With both ends included, repeat exactly the lines of the entries below from the one containing "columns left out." down to the one containing "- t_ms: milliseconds", and no others.

RECORDS PROVIDED »
----------
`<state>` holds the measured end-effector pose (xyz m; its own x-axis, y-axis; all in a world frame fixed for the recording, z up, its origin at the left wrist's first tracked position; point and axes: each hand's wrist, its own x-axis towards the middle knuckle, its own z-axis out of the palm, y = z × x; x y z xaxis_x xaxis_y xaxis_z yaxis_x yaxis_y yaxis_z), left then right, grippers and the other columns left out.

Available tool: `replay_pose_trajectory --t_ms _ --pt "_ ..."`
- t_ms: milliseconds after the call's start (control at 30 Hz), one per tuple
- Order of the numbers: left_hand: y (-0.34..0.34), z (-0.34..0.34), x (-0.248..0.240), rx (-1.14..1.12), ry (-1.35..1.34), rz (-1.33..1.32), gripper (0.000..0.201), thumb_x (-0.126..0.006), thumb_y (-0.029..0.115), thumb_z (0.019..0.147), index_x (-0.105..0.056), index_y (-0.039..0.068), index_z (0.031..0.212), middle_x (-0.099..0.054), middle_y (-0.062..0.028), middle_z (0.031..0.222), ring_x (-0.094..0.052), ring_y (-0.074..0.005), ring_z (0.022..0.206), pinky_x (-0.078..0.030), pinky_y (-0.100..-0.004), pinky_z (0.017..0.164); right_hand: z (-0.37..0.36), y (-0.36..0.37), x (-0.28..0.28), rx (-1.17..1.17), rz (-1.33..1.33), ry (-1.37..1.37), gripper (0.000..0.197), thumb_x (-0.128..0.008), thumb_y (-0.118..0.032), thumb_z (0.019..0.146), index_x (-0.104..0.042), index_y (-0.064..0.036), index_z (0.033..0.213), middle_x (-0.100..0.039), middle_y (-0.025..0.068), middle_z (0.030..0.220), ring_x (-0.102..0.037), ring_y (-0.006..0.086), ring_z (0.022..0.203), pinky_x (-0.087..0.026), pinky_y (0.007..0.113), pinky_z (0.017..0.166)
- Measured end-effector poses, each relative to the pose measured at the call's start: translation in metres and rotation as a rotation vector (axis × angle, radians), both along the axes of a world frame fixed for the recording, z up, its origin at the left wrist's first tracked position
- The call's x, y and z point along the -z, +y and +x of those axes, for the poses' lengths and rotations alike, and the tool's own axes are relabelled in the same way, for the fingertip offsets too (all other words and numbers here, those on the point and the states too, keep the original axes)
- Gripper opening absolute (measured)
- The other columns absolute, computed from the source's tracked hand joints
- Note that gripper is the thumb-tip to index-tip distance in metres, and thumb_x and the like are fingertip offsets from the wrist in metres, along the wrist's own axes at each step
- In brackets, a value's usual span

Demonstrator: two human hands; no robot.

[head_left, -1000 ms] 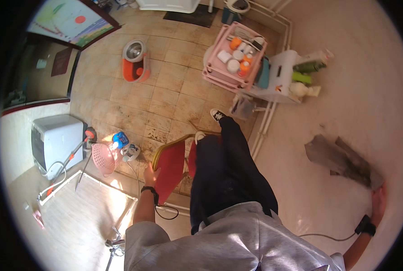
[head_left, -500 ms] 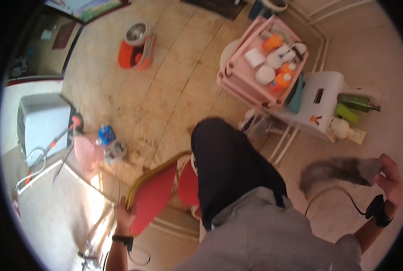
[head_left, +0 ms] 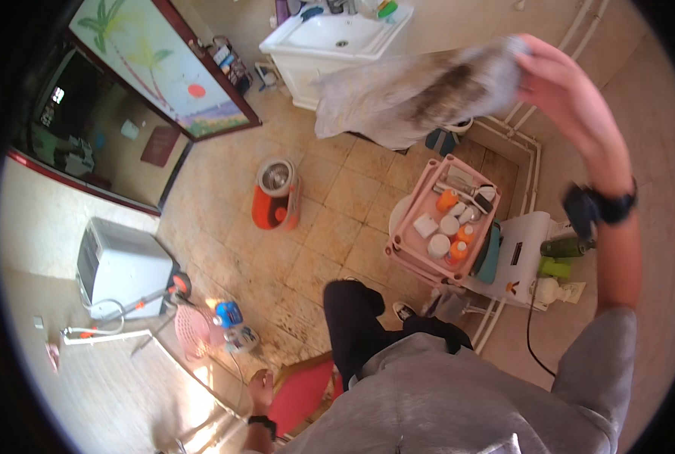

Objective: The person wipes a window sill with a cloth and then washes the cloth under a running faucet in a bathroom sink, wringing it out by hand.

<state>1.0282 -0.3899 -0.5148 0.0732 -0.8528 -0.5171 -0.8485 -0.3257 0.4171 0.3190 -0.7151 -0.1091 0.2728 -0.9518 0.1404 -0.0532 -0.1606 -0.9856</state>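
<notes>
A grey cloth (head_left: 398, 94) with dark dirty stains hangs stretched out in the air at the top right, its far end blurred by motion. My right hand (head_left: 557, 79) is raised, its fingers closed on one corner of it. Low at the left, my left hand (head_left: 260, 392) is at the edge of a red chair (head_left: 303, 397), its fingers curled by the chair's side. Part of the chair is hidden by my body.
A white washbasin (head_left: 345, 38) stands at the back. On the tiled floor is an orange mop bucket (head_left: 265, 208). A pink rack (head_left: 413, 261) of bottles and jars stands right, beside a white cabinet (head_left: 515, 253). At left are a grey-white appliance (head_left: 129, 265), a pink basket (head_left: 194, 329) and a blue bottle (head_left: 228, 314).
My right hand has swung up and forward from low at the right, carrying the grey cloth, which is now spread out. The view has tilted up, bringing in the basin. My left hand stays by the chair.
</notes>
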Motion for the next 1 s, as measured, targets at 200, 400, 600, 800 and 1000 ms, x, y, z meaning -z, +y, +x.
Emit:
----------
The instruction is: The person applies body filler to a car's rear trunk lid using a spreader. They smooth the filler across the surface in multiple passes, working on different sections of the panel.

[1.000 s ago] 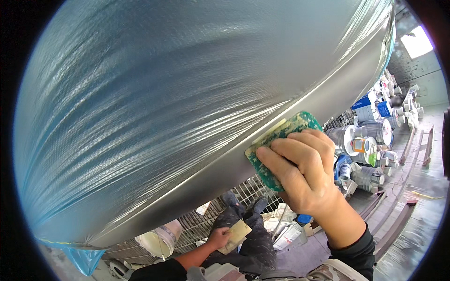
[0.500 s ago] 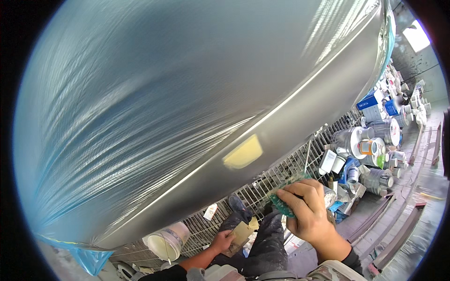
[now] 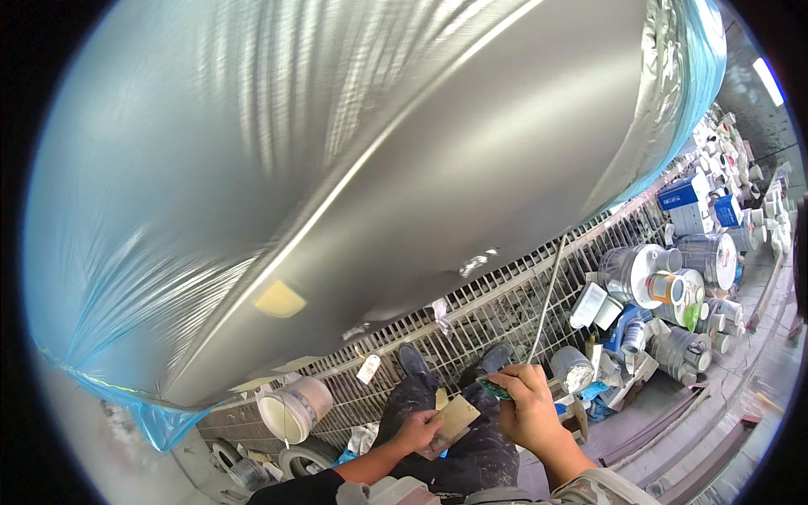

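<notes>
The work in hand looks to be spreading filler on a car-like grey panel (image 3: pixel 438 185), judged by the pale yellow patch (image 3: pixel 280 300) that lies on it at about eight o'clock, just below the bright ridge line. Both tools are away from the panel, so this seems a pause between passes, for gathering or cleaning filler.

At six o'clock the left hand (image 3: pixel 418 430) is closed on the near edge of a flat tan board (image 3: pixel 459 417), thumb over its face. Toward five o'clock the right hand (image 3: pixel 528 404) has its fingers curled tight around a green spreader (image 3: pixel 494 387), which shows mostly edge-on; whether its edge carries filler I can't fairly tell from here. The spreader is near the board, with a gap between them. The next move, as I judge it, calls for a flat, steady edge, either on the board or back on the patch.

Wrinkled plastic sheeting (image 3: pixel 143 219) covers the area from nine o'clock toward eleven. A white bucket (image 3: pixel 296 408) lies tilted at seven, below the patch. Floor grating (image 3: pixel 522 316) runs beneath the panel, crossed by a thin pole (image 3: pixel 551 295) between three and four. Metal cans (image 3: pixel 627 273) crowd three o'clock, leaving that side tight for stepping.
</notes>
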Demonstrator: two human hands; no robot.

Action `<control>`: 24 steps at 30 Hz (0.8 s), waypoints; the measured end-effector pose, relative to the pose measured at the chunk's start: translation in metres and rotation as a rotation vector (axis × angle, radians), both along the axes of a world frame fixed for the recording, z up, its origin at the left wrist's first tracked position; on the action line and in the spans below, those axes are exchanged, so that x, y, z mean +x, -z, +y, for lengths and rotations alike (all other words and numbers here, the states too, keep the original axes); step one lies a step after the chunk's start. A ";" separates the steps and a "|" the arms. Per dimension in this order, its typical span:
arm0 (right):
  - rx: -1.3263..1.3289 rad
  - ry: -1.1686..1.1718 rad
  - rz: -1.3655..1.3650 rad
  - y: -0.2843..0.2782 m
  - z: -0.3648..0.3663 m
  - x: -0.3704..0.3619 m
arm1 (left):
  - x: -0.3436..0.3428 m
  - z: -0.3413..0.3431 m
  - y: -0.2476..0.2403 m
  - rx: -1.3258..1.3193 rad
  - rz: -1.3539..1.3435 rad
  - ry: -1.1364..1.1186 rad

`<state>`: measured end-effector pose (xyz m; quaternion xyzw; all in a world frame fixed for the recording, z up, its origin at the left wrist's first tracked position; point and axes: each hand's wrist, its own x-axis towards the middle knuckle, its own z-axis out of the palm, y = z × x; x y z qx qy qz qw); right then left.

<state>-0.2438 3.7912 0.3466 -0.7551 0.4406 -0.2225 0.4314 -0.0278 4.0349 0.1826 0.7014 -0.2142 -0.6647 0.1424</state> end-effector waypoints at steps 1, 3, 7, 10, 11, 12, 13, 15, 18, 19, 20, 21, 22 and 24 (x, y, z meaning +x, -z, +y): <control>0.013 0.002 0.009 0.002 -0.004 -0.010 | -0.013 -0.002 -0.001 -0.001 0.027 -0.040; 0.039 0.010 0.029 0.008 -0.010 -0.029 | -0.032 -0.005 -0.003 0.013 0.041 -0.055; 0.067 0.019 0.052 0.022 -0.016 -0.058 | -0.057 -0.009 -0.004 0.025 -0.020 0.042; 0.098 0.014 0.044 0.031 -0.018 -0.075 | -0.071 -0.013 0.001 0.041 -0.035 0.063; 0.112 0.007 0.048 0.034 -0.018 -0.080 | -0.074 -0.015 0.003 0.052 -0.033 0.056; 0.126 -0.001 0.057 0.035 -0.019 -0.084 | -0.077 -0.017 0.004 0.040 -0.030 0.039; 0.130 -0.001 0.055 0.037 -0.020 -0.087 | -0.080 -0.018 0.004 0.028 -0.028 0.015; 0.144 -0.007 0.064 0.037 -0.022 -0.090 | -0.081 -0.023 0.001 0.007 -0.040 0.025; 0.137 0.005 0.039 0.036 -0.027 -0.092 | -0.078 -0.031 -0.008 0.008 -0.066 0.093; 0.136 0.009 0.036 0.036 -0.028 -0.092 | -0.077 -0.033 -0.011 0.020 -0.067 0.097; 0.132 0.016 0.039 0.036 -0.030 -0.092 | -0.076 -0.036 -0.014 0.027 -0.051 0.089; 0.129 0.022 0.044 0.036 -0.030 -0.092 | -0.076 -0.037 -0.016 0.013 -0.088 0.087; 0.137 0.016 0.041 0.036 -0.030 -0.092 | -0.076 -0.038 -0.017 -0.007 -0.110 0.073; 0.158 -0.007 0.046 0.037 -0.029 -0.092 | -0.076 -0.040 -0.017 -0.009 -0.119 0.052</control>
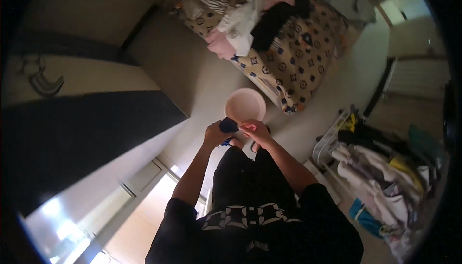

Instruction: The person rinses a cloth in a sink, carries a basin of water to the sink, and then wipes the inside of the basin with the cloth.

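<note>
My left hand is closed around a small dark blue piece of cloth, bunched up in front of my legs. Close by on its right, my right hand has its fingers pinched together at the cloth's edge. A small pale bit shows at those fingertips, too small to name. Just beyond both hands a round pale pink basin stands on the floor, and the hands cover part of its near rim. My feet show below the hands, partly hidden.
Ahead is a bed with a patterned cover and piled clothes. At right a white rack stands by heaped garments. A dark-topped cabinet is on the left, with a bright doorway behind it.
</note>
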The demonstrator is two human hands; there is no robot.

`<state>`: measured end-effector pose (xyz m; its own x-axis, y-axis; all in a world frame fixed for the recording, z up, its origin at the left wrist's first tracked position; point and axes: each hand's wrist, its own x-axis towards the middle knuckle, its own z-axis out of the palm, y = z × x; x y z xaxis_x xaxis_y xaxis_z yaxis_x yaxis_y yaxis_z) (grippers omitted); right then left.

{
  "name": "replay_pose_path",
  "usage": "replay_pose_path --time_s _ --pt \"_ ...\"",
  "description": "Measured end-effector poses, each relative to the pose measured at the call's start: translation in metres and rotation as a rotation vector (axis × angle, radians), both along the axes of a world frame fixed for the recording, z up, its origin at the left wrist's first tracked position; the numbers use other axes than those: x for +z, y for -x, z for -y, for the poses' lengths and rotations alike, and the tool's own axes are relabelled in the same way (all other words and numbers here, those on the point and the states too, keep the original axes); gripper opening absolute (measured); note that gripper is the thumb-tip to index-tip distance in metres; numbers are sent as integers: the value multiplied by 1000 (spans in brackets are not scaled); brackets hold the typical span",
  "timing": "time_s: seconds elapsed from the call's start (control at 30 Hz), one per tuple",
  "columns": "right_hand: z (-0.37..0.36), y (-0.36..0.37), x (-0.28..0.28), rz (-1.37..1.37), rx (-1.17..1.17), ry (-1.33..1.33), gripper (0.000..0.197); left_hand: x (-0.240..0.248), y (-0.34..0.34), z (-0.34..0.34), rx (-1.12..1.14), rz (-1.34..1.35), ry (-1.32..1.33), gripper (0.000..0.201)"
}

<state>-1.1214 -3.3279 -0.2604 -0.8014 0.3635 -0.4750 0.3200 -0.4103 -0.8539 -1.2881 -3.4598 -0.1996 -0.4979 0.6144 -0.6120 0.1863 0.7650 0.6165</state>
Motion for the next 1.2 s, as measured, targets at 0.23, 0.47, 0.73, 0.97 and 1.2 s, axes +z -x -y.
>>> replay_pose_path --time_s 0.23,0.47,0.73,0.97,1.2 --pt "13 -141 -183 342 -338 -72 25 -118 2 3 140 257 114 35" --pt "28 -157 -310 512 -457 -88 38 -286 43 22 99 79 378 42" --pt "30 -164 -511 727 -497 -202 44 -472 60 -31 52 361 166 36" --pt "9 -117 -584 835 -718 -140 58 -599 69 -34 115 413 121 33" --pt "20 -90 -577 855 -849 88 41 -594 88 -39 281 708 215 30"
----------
SOLUTION TO THIS TASK »
`<state>` holds the measured end-effector pose (xyz m; its own x-axis, y-axis; all in a world frame fixed for the recording, z up, its origin at the left wrist's first tracked position; point and axes: each hand's wrist, its own x-axis towards the middle knuckle, its own z-axis out of the palm, y = z × x; x y z xaxis_x xaxis_y xaxis_z yaxis_x yaxis_y yaxis_z), left then right, grippers and the other columns left out.

Available tool: `replay_pose_trajectory --t_ms _ --pt "_ ..."`
- t_ms: milliseconds after the call's start (control at 30 Hz), one per tuple

Work on this exercise is now complete.